Newall Green High School gets £60,000 cash boost from businesses

Newall Green cheque
Marie Carmody (Cardinal Maritime), Janet Parish (Timpson) and Andy Park (Executive Head, Newall Green High School)

Four businesses in South Manchester have donated £60,000 to Newall Green High School in Wythenshawe to provide additional cultural and social experiences for students.

The money, which will be used to provide “extra curricular activities they may not normally experience during the course of the childhood”, has been given by freight services provider Cardinal Maritime, engineering firm Endress+Hauser, jam maker Duerr’s and shoe repair to dry cleaning giant Timpson.

Executive head teacher Andy Park said the school was extremely fortunate to have found four companies willing to invest time, facilities and finance into supporting the development of young people.

He added that it was vital for the children to “develop good levels of knowledge and experience the widest range of cultural and social experiences if they are to succeed in their GCSE / Key Stage 4 examinations and go on to secure the very best employment opportunities in the future”.

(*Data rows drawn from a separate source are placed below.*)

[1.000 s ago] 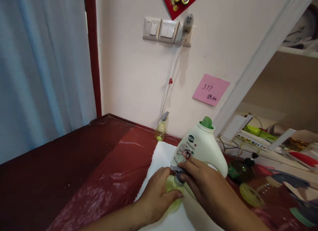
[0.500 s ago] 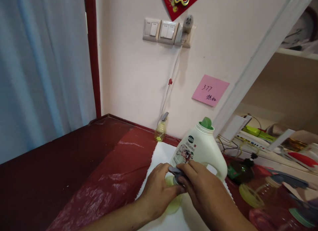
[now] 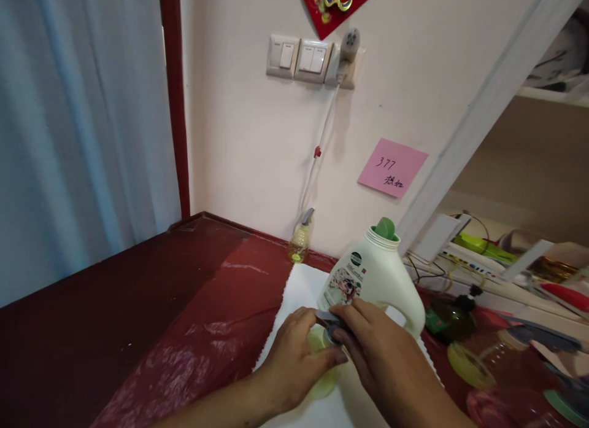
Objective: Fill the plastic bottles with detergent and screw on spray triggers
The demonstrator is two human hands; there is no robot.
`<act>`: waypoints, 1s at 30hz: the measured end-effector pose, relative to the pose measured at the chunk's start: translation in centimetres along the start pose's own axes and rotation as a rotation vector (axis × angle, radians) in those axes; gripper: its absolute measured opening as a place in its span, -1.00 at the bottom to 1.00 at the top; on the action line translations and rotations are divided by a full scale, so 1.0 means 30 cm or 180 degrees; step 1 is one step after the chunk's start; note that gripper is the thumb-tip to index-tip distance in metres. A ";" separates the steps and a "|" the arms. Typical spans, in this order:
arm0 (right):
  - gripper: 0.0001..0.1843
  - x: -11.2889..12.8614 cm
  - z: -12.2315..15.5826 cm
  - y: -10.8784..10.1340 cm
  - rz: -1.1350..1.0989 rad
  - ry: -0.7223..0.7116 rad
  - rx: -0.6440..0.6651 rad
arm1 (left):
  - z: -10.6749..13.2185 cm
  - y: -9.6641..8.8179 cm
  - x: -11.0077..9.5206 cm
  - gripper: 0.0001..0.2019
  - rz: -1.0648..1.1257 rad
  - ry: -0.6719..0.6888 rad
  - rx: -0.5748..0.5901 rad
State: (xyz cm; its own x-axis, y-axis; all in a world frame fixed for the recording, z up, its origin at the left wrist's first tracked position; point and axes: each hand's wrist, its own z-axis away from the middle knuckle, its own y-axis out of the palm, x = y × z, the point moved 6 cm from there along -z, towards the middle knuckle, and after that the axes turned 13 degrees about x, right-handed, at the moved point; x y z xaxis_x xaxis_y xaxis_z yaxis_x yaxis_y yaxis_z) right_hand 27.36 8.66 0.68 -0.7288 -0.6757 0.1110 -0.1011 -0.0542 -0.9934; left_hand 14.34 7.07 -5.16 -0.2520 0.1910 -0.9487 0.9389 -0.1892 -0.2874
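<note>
My left hand is closed around the upper part of a pale yellow-green, see-through bottle. My right hand grips the bottle's grey top, its fingers wrapped over it. The thumbs lie close together at the neck, and my fingers hide much of the top. The bottle is over a white sheet with a jagged edge. Just behind my hands stands a large pale-green detergent jug, uncapped, with a green piece showing in its mouth.
A small yellowish bottle with a grey top stands against the wall. To the right are a dark pump bottle, a clear container with yellow-green contents and a cluttered shelf. Red plastic film covers part of the dark table.
The view has shifted very slightly, so everything sits a little further right. Both hands keep the same hold on the bottle and its grey top.
</note>
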 end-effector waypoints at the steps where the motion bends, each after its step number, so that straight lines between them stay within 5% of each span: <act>1: -0.78 0.001 0.004 0.001 0.0060 -0.0020 -0.0050 | -0.001 0.003 0.002 -0.71 0.0056 -0.0008 -0.0056; 8: -0.77 0.004 0.010 -0.006 -0.0100 -0.0075 -0.0034 | -0.008 0.012 -0.012 -0.82 -0.0034 0.0053 -0.0291; 20: -0.79 -0.009 0.004 0.002 -0.0437 -0.0025 0.0224 | -0.032 -0.009 -0.005 -0.71 0.0236 0.0248 0.0499; 30: -0.72 -0.012 -0.003 0.015 -0.0291 0.0079 0.0282 | -0.016 0.005 0.013 -0.68 0.0148 -0.0228 -0.0260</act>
State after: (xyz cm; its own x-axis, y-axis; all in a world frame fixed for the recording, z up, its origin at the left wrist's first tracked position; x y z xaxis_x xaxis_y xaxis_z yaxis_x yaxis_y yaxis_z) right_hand 27.50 8.95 0.19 -0.7360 -0.6466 0.2007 -0.1084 -0.1801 -0.9777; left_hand 14.49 7.58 -5.51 -0.2211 0.1140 -0.9686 0.9652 -0.1165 -0.2340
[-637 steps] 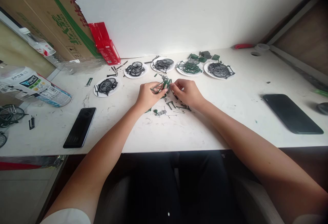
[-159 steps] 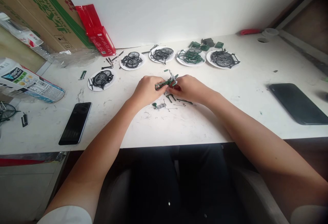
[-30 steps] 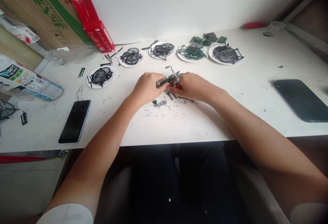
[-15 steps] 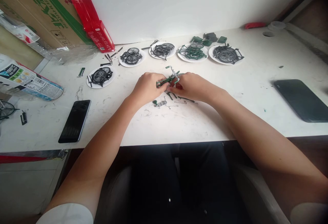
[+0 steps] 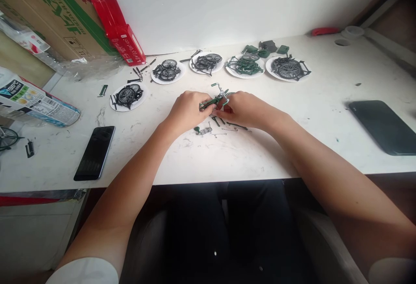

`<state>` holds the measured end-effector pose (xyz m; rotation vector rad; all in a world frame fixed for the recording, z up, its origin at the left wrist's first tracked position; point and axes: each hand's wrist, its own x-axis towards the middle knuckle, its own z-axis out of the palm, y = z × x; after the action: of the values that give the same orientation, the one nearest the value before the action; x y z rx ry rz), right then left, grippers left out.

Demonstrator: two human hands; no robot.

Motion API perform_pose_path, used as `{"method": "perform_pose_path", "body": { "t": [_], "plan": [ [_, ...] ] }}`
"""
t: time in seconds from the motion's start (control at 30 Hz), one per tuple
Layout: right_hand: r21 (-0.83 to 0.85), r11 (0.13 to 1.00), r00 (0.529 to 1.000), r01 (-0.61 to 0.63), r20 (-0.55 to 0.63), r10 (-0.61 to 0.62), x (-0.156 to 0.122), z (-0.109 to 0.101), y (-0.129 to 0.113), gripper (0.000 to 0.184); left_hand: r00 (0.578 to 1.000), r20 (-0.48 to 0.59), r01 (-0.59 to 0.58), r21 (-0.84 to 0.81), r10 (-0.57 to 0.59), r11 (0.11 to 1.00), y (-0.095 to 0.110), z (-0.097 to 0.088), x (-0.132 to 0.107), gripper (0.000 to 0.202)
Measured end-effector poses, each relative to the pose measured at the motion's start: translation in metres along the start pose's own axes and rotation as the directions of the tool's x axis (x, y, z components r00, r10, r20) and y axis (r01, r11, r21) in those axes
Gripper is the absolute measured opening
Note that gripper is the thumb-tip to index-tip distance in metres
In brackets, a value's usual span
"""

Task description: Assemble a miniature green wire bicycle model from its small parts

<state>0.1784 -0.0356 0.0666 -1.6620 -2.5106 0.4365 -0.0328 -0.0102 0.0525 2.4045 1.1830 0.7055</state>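
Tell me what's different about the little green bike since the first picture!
The little green bike has been turned: its handlebars were above the left hand and have moved right, now next to the right hand. I can't see anything let go; the left hand holds the bike both times. The wire rack, paper plates and red box stayed put; only the camera shifted.

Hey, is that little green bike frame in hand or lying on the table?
In hand: the left hand grips the green bike frame, with the right hand close beside its handlebars.
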Motion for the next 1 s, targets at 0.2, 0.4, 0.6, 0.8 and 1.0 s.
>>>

The activities will involve working with the Manchester International Festival, John Rylands Library and the National Trust, among others.

“The companies who are supporting us financially are also working with us creatively to develop opportunities to enhance the careers education we offer our students,” he said.

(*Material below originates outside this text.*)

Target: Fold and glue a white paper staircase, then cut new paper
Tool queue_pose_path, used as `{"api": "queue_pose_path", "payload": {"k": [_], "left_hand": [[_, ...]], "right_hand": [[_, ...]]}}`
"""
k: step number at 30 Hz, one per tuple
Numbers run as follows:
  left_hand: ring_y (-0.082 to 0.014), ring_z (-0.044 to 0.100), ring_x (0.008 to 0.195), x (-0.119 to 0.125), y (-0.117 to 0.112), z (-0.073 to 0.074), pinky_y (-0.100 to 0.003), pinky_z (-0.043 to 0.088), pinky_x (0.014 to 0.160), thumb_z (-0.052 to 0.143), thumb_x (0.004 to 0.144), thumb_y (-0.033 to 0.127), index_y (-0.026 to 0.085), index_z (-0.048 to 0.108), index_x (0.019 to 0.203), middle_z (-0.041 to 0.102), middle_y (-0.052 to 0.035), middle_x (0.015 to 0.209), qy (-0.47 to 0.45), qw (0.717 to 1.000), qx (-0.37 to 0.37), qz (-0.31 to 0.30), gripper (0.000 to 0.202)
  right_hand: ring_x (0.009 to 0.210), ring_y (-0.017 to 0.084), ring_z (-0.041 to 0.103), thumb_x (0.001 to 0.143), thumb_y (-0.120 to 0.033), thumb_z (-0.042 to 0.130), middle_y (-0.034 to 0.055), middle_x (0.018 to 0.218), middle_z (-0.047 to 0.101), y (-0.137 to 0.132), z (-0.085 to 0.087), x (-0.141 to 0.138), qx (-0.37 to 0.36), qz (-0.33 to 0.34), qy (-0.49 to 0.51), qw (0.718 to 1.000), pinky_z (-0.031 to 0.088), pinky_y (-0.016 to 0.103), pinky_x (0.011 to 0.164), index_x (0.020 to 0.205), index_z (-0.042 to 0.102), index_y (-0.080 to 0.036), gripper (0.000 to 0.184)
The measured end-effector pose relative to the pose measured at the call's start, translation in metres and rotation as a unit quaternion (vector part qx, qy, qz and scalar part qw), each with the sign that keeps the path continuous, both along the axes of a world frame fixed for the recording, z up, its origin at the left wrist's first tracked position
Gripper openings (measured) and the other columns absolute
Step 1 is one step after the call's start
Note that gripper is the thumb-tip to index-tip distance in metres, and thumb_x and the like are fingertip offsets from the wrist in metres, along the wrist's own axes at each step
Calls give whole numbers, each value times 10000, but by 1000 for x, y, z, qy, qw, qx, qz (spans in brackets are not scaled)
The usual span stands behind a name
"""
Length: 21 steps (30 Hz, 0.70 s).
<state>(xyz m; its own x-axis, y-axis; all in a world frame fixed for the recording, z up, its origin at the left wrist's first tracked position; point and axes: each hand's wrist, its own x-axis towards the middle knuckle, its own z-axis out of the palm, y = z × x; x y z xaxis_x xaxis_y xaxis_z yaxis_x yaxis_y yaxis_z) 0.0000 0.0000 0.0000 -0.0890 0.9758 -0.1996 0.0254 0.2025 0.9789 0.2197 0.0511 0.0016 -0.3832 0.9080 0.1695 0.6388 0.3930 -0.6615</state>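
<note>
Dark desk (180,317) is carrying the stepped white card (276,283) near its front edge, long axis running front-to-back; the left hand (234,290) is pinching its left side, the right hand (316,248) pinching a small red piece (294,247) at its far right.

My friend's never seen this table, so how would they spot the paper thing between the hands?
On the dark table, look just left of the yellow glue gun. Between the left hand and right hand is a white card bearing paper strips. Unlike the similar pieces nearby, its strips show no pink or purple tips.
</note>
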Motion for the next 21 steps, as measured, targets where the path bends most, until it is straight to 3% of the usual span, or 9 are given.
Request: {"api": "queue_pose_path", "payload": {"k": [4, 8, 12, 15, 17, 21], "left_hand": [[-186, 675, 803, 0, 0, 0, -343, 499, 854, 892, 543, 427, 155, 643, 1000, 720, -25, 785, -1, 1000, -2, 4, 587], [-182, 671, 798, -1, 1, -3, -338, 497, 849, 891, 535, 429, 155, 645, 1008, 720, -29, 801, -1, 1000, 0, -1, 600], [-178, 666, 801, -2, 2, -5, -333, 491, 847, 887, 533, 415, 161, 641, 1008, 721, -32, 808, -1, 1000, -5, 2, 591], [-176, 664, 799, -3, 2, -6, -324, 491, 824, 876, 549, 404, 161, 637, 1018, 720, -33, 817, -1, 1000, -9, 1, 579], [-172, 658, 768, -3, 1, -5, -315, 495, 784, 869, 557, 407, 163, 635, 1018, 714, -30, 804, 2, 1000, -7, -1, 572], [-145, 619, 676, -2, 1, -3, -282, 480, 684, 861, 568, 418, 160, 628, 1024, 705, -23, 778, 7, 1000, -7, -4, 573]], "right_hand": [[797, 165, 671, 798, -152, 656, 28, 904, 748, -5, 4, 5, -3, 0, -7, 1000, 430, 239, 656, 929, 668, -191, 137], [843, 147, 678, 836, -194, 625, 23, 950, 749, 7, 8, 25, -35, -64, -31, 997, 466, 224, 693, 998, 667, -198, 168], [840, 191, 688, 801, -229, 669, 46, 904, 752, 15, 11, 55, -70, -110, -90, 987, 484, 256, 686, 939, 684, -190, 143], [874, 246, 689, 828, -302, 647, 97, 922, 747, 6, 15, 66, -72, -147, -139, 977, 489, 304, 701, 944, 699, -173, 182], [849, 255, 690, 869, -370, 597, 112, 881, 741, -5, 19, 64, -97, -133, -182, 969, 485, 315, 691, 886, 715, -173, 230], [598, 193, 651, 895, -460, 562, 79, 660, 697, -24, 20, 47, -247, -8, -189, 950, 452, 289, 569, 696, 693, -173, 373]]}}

“They are providing a range of learning experiences such as employer visits, mentoring, mock interviews, world of work days, extended work experience placements and supported routes into apprenticeships.”

“Businesses talk about CSR, we call it CSO – corporate social opportunity,” said Brian Hay, chief executive at Cardinal Maritime. “Business can be a force for good, spending time mentoring young people and inviting 16-to-18-year olds into our business.

“Here’s a group of companies that recruit lots of head office staff in the area and want to do what they can to make a difference to these children’s lives.”

Steven Endress, managing director, Endress+Hauser added: “Endress+Hauser Ltd is headquartered in Wythenshawe and recently celebrated its 50th anniversary.

“We recognise that we couldn’t have achieved this significant milestone without the support of the local community and schools within. We hope that our donation will be recognised as a big ‘thank you’ to both children and teachers and a reminder that we support them whole heartedly.”

In addition to the £60,000, Timpson has also donated a further £10,000 to local charity BW3, which which runs mentoring and development programmes in the Wythenshawe area and is backed by funding from Manchester City Council.

Helen Oakley, trustee at the Alex Timpson Trust said: “We are delighted to be working in partnership with the other businesses and with BW3 to support Newall Green.

“When we were first introduced to the school we were struck by the passion and drive of the leadership team and their genuine care for each individual student and we wanted this bursary to support them in broadening the horizons and experiences of their young people, some of whom will become our colleagues of the future.”

BW3 was founded in 2002 and stands for Businesses Working With Wythenshawe. Key partners include Cardinal Maritime, Manchester Airports Group, Manchester City Council and Wythenshawe Housing Trust.

Timpson has donated £30,000 to Newall Green School, with £10,000 each from Cardinal Maritime, Duerr’s and Endress+Hauser.